Therefore when thou doest thine alms, do not sound a trumpet before thee, as the hypocrites do in the synagogues and in the streets, that they may have glory of men. Verily I say unto you, They have their reward. But when thou doest alms, let not thy left hand know what thy right hand doeth: That thine alms may be in secret: and thy Father which seeth in secret himself shall reward thee openly.

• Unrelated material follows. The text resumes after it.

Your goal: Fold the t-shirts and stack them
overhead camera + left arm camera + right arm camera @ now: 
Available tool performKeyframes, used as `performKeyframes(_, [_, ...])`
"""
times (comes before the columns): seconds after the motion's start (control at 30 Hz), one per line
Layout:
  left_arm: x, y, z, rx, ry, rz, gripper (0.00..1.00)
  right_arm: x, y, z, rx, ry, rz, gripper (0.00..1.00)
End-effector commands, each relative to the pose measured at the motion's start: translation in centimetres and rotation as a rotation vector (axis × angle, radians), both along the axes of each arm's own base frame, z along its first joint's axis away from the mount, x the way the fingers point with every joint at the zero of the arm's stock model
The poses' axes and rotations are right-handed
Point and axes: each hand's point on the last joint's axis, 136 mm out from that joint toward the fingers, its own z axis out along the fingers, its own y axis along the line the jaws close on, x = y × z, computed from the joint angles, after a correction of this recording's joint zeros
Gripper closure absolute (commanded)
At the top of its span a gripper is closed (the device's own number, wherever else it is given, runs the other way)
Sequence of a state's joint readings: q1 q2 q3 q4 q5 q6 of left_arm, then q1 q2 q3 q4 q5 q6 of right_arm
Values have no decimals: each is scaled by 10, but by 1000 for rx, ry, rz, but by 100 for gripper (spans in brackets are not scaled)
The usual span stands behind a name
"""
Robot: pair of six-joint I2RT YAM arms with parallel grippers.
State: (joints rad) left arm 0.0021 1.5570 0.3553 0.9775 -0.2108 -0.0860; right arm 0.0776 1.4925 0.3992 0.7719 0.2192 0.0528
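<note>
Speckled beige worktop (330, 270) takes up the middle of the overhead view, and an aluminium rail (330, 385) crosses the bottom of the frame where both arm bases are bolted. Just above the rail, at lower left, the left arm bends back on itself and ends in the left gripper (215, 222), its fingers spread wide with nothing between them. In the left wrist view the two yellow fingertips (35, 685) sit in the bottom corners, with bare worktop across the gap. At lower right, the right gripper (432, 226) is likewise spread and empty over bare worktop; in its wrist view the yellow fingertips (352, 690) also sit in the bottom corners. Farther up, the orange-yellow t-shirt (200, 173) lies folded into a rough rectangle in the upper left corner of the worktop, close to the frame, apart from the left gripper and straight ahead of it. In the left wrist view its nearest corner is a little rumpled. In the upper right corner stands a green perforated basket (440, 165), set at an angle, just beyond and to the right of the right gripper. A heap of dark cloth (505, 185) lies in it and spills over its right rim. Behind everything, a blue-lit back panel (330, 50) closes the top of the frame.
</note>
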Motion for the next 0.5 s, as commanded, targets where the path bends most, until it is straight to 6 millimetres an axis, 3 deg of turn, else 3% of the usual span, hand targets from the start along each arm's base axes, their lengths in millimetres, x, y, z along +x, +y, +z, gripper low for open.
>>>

And when thou prayest, thou shalt not be as the hypocrites are: for they love to pray standing in the synagogues and in the corners of the streets, that they may be seen of men. Verily I say unto you, They have their reward. But thou, when thou prayest, enter into thy closet, and when thou hast shut thy door, pray to thy Father which is in secret; and thy Father which seeth in secret shall reward thee openly.
—Matthew 6: 2-6.
Shakespeare understood the difference between supplication via public bleating, the purpose of which is to draw attention to oneself, and secret prayer. “When holy and devout religious men are at their beads, ’tis much to draw them thence, so sweet is zealous contemplation.”
‘Tis nothing to draw forth an environmentalist. He will pray loudly and exhort you to do the same. He will say, as a gentleman recently told me, that he is “proud” to use paper bags instead of plastic, because “paper is good for the environment.”
He wears buttons to show his devotion, so that all can see that he is moral. He will stand on the street corner with a clipboard begging alms “Do you have a minute to save the environment?” He will issue a press release when he donates money. Worst, he will become bug-eyed when somebody questions his faith.
I have, yet again, had cause to spend time in San Francisco. When there, I shop at Safeway, a grocery store. They do not offer plastic bags, but paper. These bags are routinely doubled, as are plastic bags in New York City stores. The double lining of paper makes for a sturdy carrying case (me being a devoutly green person, I do not own a car, so have to carry my loot).
I have been told that paper has been pushed by an piously environmental City Council. I have also read that bags of any kind are soon to be outlawed—yes, made against the law—at convenience stores, liquor marts and the like. Citizens will have to grow used to carrying their own bags. Or learn not to buy from small stores.
Now, paper bags weigh about 0.16 lbs each. Plastic weighs about 0.011 lbs. Paper, in other words, is about 15 times heavier than plastic. My grocery-carrying experience shows one paper bag holds about the same as one plastic, perhaps a little more.
Plastic bags, at least most of them, do not biodegrade; though they do photodegrade. Most plastic bags end in landfills, where they will remain a good, long time. Until somebody recycles them, that is. They can be made into, among other things, robust furniture.
I’m sure that major stores have discovered efficiencies in delivering paper bags. But paper is bulkier than plastic, probably by something like 10 times. Paper bags, then, require from 10-15 times more fuel to transport, and roughly 10 times as much storage space as plastic.
The transport and storage are not just one way. The customer will take these bags home, and most will end in the trash or recycling bin. It costs 10-15 times as much to haul away the paper as plastic. Plus, for those bags that aren’t recycled, the space on the garbage trucks isn’t insignificant. Nor is it on the recycling truck.
In other words, a lot of fuel is burned up carting paper bags to and fro. Plus, much space is taken; space at the store which is heated, air conditioned, kept dry. This is fuel and space that could have been saved had plastic bags been used.
Plastic, made from natural gas which we have in abundance, eventually sits in the landfill—and sits, and sits. But that’s all it does: sits. And sits in a trash heap, a place set aside for rubbish. Meaning, of course, that it can be avoided. Even when it eventually breaks down, it still sits, creating small particles of plastic which, as far as we know, are largely harmless. This might not turn out to be true, of course; it could be that degraded plastic beads cause sniffles in snails, or cause plastic-infused water.
Which is better: paper or plastic? I don’t know. It turns out to be a complicated calculation, the answer anything but singular. It might very well be that paper is better, but it isn’t obviously so.
Therefore, certitude, and its accompanying mandates against plastic, as found in some localities such as San Francisco, can only have come from religious revelation.